Task objective: Entries follow. Return each line that contains the word "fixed".

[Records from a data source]
++++++

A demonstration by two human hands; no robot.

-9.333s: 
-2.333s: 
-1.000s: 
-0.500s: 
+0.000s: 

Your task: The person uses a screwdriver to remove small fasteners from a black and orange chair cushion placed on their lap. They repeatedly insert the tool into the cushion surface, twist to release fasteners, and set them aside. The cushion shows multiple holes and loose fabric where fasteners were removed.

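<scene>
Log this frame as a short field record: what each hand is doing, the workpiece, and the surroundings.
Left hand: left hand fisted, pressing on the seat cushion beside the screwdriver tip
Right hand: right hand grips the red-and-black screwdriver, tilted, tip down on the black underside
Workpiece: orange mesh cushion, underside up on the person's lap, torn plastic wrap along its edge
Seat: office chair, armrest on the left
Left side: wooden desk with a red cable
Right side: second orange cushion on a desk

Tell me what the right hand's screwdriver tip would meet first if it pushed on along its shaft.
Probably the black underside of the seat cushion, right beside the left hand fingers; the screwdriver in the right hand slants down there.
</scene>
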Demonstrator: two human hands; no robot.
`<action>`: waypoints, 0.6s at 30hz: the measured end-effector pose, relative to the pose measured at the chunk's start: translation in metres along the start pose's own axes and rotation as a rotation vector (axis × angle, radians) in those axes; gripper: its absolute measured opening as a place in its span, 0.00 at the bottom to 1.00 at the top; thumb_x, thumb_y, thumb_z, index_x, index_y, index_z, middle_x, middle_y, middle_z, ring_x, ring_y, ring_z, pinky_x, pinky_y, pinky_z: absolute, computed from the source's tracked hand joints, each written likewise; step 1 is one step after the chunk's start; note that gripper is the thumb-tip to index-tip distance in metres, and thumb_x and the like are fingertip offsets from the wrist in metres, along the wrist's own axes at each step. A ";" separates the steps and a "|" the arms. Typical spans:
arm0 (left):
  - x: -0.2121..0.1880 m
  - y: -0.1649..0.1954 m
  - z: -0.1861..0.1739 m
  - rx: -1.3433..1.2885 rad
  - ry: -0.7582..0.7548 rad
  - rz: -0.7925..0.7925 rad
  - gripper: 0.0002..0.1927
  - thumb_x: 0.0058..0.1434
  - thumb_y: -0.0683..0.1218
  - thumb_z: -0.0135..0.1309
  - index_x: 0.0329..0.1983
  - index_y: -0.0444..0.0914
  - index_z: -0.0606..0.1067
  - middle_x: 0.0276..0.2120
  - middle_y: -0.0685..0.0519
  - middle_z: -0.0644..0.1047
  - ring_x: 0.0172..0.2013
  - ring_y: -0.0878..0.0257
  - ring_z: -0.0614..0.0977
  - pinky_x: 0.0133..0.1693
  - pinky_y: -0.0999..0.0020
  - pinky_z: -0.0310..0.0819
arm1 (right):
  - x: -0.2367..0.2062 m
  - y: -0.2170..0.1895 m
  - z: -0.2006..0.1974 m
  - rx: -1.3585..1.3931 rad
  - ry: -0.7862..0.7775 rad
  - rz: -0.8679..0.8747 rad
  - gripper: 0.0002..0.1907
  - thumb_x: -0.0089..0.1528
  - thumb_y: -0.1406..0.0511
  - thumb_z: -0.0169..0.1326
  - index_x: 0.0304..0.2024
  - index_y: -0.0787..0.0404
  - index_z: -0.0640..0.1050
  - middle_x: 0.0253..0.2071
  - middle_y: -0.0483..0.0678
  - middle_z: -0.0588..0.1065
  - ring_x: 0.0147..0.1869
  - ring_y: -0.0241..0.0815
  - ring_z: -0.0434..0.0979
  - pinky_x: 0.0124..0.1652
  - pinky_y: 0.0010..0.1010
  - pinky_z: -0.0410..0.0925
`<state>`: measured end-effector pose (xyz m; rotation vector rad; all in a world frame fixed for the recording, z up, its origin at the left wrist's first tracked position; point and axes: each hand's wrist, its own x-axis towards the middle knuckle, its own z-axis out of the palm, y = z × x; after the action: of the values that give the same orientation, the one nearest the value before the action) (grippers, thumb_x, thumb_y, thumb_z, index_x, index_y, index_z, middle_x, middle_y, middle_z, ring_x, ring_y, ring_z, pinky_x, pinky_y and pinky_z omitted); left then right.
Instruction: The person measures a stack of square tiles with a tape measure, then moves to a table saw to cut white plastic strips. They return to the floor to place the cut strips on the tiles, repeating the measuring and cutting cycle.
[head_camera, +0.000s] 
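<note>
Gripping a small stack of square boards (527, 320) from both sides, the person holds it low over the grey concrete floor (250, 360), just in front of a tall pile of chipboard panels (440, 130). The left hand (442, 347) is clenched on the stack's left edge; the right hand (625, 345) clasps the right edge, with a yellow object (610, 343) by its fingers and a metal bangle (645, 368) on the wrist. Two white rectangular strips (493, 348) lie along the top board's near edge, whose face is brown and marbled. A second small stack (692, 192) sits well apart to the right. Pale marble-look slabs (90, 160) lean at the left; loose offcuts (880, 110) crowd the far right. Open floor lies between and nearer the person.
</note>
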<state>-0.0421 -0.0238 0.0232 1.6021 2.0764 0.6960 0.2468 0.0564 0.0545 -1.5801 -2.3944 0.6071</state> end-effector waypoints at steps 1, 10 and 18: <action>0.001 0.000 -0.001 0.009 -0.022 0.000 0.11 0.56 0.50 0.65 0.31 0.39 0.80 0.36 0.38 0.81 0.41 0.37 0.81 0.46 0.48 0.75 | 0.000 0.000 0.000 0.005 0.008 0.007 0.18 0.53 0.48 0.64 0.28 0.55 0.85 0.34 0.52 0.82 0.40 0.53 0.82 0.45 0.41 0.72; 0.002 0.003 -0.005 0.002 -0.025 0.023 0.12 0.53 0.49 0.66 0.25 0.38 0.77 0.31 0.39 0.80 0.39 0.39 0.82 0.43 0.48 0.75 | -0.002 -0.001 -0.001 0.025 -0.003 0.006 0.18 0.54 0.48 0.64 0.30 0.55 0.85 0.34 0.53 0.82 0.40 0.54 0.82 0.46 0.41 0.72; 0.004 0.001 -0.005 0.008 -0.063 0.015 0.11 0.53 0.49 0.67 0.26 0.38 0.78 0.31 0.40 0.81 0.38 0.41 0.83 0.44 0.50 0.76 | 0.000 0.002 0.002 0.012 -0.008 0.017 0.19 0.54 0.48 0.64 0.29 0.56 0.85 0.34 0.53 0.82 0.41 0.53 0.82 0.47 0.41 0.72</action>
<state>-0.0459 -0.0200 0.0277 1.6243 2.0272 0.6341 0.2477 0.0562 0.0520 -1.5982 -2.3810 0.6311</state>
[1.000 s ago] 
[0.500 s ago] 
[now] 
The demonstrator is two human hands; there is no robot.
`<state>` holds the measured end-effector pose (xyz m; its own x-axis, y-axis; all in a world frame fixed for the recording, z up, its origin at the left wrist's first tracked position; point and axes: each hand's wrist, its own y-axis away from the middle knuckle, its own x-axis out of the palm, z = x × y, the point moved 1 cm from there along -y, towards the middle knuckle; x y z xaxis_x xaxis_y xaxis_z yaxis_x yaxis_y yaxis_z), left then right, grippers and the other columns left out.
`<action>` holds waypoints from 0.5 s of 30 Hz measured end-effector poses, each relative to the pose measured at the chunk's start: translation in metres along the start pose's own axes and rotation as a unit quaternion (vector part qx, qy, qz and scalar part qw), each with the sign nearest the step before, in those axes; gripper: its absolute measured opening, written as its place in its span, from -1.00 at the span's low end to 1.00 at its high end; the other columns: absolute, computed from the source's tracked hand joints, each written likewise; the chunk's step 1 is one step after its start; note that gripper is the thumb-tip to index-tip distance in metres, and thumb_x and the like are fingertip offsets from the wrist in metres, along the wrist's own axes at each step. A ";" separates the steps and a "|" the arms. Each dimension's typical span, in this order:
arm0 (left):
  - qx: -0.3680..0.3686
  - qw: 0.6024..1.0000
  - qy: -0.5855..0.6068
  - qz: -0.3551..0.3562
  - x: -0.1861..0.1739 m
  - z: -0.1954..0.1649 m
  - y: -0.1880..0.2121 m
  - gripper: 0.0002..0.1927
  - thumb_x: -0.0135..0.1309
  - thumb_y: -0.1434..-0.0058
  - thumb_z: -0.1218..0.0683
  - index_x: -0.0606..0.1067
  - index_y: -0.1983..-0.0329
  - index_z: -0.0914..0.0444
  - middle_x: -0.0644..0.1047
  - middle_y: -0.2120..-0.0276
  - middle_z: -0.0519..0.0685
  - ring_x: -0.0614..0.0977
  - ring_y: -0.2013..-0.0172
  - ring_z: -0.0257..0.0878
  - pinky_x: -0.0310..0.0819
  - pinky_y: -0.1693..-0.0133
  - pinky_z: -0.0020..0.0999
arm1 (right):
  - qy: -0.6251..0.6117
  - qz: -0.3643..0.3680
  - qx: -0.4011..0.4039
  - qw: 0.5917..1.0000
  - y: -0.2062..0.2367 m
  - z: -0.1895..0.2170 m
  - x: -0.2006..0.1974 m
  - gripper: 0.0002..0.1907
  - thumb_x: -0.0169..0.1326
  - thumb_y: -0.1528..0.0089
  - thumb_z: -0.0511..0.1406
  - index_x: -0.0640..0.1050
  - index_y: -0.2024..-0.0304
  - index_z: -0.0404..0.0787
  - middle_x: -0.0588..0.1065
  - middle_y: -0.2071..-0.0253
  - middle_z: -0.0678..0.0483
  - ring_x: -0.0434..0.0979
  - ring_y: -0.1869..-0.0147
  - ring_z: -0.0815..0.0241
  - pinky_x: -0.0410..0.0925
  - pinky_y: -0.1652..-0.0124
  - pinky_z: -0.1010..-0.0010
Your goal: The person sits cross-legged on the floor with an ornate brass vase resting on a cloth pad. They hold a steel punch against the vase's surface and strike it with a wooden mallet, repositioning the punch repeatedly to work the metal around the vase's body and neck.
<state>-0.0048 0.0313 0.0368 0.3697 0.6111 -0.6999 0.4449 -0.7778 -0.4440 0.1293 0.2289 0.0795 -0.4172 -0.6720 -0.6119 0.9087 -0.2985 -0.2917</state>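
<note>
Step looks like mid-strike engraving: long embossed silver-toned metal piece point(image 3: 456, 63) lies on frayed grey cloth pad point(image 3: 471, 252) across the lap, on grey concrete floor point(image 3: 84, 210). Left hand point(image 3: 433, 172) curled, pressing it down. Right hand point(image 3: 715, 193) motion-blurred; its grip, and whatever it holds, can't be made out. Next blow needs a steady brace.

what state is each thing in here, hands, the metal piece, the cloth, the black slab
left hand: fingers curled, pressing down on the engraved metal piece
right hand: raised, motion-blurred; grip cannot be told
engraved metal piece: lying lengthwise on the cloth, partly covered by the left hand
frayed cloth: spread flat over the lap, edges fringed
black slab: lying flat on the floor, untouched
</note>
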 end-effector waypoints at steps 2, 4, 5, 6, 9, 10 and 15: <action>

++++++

Exercise output:
`<state>`: measured end-effector pose (xyz m; rotation vector rad; all in a world frame fixed for the recording, z up, its origin at the left wrist's first tracked position; point and axes: each hand's wrist, its own x-axis towards the middle knuckle, its own z-axis out of the palm, y = z × x; after the action: of the values that give the same orientation, the one nearest the value before the action) (grippers, thumb_x, thumb_y, thumb_z, index_x, index_y, index_z, middle_x, middle_y, middle_z, ring_x, ring_y, ring_z, pinky_x, pinky_y and pinky_z omitted); left then right.
`<state>` holds the measured end-effector pose (xyz m; its own x-axis, y-axis; all in a world frame fixed for the recording, z up, its origin at the left wrist's first tracked position; point and axes: each hand's wrist, its own y-axis away from the middle knuckle, its own x-axis out of the palm, z = x × y, the point moved 1 cm from there along -y, towards the middle knuckle; x y z xaxis_x xaxis_y xaxis_z yaxis_x yaxis_y yaxis_z), left then right, grippers and the other columns left out.

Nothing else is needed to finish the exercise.